§ **Task details**
Among the lines of data below, reproduce only those from the one with "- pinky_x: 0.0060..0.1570" through the one with "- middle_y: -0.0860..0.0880", exactly as they stand, both ends included.

§ **Information supplied**
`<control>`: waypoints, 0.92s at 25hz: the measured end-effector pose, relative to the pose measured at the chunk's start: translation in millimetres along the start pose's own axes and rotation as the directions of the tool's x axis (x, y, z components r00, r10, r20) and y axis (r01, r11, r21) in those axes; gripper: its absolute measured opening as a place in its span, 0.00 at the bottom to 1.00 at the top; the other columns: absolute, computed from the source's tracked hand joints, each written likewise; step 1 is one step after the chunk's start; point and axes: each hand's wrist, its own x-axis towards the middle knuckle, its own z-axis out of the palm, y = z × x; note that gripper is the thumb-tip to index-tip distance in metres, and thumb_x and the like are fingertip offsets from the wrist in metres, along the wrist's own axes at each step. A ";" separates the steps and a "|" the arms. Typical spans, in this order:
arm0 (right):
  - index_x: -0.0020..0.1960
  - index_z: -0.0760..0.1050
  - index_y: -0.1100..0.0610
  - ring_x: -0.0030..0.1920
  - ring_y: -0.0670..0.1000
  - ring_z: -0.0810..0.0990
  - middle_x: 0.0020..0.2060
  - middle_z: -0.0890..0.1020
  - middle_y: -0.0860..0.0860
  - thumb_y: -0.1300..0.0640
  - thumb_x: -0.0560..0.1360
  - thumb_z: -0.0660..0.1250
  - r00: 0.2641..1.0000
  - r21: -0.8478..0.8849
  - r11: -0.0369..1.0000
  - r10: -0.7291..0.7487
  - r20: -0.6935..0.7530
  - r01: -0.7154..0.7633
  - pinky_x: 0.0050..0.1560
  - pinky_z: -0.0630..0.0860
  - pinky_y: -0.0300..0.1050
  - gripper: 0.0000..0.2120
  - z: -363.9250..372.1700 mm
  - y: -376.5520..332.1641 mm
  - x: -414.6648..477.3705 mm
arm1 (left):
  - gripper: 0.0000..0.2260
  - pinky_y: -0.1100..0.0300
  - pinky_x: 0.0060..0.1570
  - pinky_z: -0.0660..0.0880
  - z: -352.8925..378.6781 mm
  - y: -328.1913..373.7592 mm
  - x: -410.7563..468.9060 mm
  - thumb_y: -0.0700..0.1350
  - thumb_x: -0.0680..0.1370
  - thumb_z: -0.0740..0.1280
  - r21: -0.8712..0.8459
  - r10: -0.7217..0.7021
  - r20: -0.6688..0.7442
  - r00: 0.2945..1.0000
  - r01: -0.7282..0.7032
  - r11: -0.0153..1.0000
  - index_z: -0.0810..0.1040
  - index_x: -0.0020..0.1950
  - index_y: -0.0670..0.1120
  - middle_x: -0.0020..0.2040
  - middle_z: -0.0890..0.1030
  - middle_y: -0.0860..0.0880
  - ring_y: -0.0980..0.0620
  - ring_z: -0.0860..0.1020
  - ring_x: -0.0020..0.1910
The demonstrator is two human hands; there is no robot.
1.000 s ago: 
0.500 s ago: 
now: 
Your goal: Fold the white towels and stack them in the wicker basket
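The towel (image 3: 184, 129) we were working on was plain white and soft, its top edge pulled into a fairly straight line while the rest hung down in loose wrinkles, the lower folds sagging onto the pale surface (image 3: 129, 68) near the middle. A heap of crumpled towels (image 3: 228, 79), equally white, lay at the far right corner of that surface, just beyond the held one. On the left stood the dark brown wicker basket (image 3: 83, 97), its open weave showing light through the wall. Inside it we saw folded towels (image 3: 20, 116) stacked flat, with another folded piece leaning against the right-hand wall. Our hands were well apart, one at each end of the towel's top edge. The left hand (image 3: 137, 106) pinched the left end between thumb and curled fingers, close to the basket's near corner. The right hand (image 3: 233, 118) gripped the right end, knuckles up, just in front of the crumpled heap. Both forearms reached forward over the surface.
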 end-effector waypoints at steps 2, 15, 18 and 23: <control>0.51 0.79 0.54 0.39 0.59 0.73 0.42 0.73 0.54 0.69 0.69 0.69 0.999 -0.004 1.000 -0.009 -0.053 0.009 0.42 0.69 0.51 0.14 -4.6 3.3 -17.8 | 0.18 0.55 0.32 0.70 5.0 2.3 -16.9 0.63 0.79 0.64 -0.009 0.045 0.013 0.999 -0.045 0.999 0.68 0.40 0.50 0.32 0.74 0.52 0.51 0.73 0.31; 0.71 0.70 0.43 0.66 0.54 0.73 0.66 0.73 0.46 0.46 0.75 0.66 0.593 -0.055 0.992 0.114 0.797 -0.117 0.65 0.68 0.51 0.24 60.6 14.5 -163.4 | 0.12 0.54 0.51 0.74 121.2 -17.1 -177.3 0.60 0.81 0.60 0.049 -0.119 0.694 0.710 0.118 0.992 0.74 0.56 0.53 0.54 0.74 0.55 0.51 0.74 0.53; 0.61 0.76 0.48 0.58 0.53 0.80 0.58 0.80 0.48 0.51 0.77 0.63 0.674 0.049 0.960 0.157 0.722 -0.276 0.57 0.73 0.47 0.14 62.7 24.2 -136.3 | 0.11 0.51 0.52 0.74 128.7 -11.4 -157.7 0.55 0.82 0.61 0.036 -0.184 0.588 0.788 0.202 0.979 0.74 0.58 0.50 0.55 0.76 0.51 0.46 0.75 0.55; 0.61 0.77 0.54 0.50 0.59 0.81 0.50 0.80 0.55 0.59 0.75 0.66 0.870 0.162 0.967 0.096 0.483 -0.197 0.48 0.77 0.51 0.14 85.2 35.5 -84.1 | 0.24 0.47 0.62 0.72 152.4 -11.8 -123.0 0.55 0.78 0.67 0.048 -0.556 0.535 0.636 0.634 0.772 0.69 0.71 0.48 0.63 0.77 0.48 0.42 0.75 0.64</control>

§ **Response for this exercise**
  - pinky_x: 0.0060..0.1570
  - pinky_z: -0.0660..0.0880
  - z: -352.8925..378.6781 mm
  - y: -328.1913..373.7592 mm
  - x: -410.7563..468.9060 mm
  - thumb_y: -0.0700..0.1350
  - thumb_x: -0.0680..0.1370
  - thumb_z: -0.0740..0.1280
  - r21: -0.8712..0.8459
  - r10: -0.7217..0.7021
  - r20: -0.6688..0.7442
  - r00: 0.2945..1.0000
  - r01: -0.7282..0.7032
  - r11: -0.0153..1.0000
  - index_z: -0.0810..0.1040
  - index_x: -0.0020..0.1950
  - index_y: -0.0670..0.1120
  - middle_x: -0.0020..0.2040
  - middle_z: -0.0890..0.1030
  - middle_y: -0.0860..0.0880

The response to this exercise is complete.